Task instructions:
Search the listing for the word "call". Copy every line where it is found.

Extracted records:
%%
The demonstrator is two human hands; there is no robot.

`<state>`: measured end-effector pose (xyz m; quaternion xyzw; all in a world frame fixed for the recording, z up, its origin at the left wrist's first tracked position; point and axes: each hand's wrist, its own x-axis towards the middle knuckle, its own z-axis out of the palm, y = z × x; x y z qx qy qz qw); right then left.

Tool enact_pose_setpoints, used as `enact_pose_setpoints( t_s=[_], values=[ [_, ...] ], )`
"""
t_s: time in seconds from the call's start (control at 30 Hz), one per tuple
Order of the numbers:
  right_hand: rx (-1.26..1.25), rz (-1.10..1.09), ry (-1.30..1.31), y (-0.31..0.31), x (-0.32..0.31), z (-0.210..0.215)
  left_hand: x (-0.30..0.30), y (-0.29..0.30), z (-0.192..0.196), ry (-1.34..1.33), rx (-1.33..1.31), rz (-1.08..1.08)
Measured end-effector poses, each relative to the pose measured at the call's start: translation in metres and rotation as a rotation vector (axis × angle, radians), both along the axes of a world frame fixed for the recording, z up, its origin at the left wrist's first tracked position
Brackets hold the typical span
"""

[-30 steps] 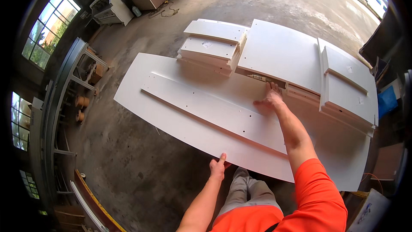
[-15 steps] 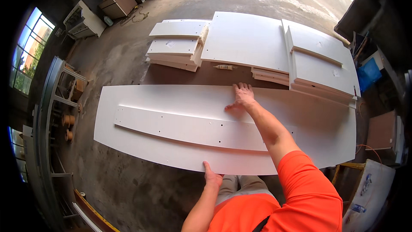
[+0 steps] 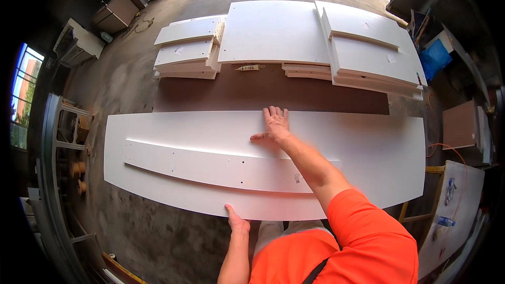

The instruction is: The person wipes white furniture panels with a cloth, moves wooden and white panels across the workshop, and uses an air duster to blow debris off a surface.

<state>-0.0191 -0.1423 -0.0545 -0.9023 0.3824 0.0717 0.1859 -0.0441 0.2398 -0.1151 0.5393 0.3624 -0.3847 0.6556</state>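
A long white panel (image 3: 363, 142) with a curved near edge lies across the front of me. My left hand (image 3: 238, 220) grips its near edge, thumb on top and fingers hidden beneath. Flat on the panel by its far edge rests my right hand (image 3: 274, 128), fingers spread and fingertips reaching the edge. A narrower white board (image 3: 210, 165) with small dark holes sits on top of the panel, running lengthwise. My right forearm crosses over the right part of this board.
Beyond the panel, a brown tabletop (image 3: 221, 94) carries stacked white boards (image 3: 184, 50), a wide white panel (image 3: 276, 31), more white boards (image 3: 363, 47) and a tube (image 3: 248, 68). A metal rack (image 3: 50, 142) stands left. At right are a blue bag (image 3: 435, 59) and a white-topped bench (image 3: 457, 200).
The long panel, with the board on it, has come away from the far stacks and turned slightly level. More brown tabletop shows between. Both hands keep their places on the panel.
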Motion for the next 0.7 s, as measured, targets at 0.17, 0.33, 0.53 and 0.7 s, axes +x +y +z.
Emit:
enact_pose_setpoints(
  t_s=[0.17, 0.33, 0.53, 0.7],
  values=[
    [0.030, 0.206, -0.199, 0.136, -0.002, 0.009, 0.006, 0.043, 0.007, -0.053, -0.025, -0.047],
    [0.002, 0.508, -0.157, 0.239, -0.005, 0.009, -0.016, 0.052, 0.008, 0.005, -0.066, -0.042],
    [-0.166, 0.402, -0.106, 0.178, -0.012, -0.013, -0.053, 0.044, 0.029, 0.129, 0.076, 0.006],
    [-0.180, 0.436, -0.137, 0.060, -0.011, -0.029, -0.067, 0.045, 0.041, 0.123, 0.027, -0.003]
  ],
)
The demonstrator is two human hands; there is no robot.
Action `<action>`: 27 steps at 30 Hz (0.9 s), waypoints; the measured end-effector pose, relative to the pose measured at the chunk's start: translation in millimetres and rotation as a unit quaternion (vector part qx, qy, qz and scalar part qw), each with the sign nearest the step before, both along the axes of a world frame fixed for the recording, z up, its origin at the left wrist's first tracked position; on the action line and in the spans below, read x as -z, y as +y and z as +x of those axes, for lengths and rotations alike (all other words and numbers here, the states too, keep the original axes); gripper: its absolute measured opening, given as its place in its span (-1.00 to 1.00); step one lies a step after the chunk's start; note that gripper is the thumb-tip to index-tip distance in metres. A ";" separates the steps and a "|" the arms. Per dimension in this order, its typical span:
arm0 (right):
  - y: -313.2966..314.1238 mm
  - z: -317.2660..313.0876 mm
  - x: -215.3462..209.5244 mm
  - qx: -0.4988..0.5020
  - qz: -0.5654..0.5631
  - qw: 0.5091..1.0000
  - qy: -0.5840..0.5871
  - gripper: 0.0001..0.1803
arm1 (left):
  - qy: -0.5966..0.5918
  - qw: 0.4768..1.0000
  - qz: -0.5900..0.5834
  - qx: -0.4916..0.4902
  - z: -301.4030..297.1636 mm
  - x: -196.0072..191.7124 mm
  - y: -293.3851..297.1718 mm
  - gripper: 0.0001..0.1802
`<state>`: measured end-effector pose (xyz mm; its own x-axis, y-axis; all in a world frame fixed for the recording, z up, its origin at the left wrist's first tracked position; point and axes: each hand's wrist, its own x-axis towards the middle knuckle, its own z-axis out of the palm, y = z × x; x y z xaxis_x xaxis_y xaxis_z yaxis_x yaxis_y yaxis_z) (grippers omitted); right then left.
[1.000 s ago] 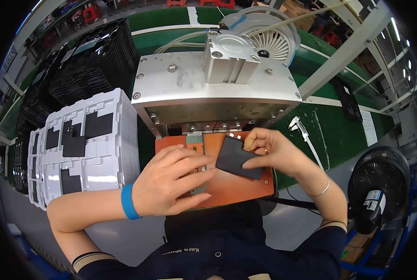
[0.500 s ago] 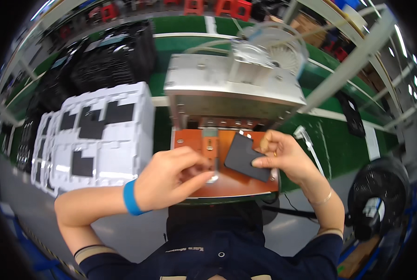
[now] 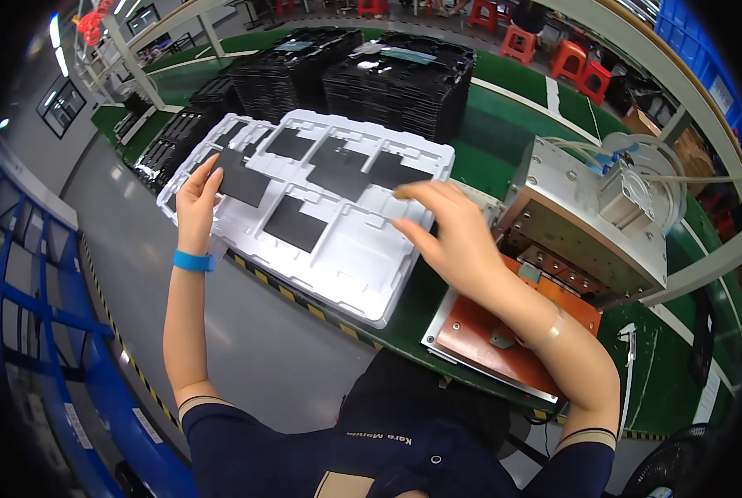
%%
Completed exercise:
t_s: time in seconds from the call's start (control at 30 Hz), one per tuple
Measured end-effector poses, each relative to the pose measured at the call's start: translation in metres and rotation as a rotation vector (axis × angle, radians), both along the axes of a world frame fixed for the recording, z up, its origin at the left wrist's first tracked position

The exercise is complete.